According to PANews, McKinsey's Lilli case offers crucial insights into the development of the enterprise AI market, highlighting the potential of edge computing combined with small models. This AI assistant, which integrates 100,000 internal documents, has achieved a 70% adoption rate among employees, with an average usage of 17 times per week, demonstrating rare product stickiness in enterprise tools.
One major challenge is ensuring data security for enterprises. McKinsey's century-old core knowledge assets and specific data accumulated by small and medium-sized enterprises are highly sensitive and not suitable for processing on public clouds. Exploring a balance where data remains local without compromising AI capabilities is a market necessity, with edge computing being a promising direction.

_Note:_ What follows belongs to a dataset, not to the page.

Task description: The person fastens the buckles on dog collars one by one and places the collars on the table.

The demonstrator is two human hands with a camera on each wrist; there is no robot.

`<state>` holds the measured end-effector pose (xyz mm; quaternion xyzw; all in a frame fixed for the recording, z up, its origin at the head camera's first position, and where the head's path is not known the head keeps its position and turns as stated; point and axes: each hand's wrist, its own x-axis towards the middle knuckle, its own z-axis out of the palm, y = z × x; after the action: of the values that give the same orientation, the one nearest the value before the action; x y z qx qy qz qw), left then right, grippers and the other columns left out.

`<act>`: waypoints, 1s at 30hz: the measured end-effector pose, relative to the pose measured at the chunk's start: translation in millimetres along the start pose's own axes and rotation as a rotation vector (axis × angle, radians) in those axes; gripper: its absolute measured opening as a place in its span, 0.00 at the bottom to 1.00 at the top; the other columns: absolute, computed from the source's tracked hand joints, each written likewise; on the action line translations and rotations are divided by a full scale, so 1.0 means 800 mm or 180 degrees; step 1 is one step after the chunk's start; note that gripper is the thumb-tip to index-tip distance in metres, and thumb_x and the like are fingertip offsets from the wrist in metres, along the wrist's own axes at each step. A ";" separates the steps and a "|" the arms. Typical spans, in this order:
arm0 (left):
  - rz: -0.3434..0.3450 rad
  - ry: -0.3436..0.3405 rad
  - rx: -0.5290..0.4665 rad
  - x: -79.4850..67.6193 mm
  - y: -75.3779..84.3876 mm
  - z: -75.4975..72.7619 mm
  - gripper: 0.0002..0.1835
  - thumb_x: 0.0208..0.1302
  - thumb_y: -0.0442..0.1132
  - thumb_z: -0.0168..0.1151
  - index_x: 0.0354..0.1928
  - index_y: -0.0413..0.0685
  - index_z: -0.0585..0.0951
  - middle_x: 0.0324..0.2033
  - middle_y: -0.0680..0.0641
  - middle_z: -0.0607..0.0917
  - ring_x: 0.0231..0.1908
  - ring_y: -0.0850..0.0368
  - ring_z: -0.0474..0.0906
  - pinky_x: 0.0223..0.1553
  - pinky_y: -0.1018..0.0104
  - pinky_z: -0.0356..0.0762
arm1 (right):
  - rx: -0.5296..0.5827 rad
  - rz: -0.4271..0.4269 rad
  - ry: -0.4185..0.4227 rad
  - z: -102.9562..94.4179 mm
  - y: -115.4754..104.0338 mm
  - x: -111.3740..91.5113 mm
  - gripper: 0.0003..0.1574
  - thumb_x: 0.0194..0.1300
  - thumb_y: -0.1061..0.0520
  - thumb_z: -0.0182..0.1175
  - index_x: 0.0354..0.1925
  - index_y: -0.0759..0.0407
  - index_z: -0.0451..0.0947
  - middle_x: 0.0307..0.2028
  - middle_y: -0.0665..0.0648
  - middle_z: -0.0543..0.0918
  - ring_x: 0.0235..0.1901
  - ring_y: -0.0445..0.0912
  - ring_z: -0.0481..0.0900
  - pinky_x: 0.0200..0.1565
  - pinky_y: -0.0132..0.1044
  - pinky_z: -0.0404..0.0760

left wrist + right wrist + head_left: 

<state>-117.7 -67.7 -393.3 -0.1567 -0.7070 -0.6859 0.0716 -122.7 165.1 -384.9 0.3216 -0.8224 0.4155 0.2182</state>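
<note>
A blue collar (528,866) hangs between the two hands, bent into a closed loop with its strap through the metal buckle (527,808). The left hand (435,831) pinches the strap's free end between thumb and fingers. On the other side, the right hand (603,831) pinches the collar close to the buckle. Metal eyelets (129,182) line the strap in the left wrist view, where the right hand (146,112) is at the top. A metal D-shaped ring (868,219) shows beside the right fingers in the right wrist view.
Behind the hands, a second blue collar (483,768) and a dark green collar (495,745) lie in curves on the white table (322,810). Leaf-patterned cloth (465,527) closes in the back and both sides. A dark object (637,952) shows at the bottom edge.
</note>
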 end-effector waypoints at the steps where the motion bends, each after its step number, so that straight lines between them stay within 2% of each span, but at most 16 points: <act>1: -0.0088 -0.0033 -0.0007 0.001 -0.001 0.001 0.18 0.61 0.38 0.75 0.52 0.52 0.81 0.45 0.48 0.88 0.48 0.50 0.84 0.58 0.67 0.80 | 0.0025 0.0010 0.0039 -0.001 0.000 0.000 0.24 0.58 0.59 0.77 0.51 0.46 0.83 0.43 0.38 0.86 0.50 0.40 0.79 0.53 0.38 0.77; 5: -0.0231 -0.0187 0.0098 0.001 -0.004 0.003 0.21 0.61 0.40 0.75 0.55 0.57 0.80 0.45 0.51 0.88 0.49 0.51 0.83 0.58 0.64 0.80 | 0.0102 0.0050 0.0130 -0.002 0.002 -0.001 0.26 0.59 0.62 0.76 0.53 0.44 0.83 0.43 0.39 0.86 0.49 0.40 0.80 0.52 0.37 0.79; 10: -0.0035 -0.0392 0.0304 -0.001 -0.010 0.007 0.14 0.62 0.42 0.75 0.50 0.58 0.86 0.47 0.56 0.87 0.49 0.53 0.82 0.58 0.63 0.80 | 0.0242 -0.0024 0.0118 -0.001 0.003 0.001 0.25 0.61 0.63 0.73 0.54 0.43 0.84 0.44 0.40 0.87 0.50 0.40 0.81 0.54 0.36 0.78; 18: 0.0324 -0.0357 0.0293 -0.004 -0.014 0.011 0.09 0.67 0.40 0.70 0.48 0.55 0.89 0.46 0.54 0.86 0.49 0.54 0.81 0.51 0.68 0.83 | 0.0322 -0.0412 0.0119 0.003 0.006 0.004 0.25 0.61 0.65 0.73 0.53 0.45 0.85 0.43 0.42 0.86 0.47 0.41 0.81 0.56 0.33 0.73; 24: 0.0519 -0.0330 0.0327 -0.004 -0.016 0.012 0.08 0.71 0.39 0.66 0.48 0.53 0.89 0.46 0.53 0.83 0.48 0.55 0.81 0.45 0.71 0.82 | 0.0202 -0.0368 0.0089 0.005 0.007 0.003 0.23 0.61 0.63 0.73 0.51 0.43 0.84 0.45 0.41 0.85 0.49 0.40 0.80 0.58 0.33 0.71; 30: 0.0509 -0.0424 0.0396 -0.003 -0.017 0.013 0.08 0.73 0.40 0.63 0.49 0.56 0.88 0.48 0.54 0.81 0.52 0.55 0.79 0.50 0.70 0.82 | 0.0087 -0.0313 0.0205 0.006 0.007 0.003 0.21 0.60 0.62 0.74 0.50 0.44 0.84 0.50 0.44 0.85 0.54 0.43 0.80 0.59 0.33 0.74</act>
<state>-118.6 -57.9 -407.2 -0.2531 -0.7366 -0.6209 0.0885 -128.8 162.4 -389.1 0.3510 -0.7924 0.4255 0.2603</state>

Professional small models are expected to replace general large models. Enterprise users require specialized assistants capable of accurately addressing specific domain issues, rather than general models with billions of parameters. The inherent contradiction between the generality and professional depth of large models makes small models more appealing in enterprise scenarios.
Balancing the cost of self-built AI infrastructure and API calls is another consideration. Although the combination of edge computing and small models requires significant initial investment, it substantially reduces long-term operational costs. For instance, if 45,000 employees frequently use AI large models via API calls, the dependency and increased usage scale would make self-built AI infrastructure a rational choice for medium and large enterprises.

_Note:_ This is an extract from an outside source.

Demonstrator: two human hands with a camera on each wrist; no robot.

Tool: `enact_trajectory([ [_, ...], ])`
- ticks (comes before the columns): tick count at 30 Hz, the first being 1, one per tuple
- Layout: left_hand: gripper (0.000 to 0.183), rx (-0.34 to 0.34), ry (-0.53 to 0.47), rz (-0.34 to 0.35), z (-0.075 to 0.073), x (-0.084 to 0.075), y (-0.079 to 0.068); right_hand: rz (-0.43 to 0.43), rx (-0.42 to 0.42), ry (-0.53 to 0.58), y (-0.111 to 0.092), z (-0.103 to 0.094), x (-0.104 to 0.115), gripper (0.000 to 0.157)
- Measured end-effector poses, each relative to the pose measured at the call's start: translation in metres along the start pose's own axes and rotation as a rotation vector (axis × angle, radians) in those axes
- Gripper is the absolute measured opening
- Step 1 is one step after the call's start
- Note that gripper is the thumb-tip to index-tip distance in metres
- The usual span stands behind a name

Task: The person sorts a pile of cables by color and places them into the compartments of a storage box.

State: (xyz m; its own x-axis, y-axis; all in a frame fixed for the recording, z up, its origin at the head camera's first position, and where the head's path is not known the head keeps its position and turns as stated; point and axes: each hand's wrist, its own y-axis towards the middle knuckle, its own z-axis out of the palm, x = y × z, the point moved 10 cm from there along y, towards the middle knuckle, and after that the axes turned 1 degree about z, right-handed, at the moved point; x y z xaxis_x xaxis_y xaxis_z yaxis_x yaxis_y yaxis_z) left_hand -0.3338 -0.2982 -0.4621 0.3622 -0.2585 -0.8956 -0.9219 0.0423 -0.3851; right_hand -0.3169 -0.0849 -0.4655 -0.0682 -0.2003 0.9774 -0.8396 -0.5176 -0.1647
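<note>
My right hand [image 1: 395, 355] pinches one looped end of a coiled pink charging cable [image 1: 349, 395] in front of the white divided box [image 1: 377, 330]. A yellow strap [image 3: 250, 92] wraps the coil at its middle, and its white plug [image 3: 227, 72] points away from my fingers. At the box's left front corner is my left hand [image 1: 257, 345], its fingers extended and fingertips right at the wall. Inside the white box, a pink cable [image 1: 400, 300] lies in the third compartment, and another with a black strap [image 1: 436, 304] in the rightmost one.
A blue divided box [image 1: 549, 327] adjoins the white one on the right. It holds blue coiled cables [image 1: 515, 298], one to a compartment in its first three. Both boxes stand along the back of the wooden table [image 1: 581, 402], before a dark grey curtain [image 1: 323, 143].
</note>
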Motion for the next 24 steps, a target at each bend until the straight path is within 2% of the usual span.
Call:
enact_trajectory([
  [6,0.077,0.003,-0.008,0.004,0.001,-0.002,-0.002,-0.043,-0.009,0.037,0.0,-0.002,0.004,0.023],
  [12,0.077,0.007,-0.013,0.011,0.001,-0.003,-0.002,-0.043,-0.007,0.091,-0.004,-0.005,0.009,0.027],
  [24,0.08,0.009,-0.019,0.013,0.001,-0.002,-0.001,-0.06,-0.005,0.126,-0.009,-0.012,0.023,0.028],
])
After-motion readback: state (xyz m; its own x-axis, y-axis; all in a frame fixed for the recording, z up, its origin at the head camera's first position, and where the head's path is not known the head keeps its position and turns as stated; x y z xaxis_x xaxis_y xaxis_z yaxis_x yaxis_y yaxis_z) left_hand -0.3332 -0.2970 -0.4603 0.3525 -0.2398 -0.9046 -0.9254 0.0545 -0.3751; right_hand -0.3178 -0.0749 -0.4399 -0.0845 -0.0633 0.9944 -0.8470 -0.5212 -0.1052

The edge hardware market presents new opportunities. While high-end GPUs are essential for large model training, edge inference has different hardware requirements. Chip manufacturers like Qualcomm and MediaTek are optimizing processors for edge AI, seizing market opportunities. As enterprises aim to develop their own 'Lilli,' edge AI chips designed for low power consumption and high efficiency will become essential infrastructure.

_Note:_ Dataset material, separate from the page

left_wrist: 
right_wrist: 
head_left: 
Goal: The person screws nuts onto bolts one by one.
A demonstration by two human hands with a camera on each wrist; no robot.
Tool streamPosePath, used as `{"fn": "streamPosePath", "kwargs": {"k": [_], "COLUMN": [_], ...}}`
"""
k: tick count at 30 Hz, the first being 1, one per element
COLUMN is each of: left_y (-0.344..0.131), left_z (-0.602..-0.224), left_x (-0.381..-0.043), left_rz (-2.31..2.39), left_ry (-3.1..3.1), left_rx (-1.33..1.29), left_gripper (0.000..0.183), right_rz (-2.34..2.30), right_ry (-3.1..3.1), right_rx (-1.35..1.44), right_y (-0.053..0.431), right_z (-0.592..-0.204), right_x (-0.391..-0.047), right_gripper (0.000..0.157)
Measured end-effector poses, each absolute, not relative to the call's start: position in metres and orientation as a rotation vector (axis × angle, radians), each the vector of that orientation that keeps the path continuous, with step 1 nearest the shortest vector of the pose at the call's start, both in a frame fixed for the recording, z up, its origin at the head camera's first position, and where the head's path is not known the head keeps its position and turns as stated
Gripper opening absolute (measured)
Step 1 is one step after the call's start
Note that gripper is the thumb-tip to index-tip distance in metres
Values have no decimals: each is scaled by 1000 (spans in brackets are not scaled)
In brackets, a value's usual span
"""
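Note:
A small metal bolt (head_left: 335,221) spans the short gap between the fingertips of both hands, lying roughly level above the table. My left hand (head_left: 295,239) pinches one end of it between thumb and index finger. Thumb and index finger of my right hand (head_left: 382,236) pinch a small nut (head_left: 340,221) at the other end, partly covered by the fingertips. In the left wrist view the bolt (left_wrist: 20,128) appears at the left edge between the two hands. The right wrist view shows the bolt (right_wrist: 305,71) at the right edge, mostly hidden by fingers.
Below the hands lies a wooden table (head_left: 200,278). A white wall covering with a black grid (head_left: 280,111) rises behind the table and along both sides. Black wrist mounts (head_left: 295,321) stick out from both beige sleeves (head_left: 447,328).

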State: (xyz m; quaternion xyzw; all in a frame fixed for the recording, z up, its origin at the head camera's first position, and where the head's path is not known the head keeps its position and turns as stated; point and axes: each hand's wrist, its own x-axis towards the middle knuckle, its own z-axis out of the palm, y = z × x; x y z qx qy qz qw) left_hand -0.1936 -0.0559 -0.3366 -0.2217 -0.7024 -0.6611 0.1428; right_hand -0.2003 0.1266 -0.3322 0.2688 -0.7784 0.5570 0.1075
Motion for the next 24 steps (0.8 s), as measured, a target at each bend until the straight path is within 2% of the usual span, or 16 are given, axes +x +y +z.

The decentralized web3 AI market is also strengthening. As enterprises' demands for computing power, fine-tuning, and algorithms in small models increase, balancing resource allocation becomes challenging. Traditional centralized resource scheduling will face difficulties, creating significant demand for decentralized web3 AI small model fine-tuning networks and decentralized computing power service platforms.
While the market continues to discuss the boundaries of AGI's general capabilities, it is encouraging to see many enterprise users already exploring the practical value of AI. Clearly, shifting the focus from resource monopolization in computing power and algorithms to edge computing and small models will bring greater market vitality.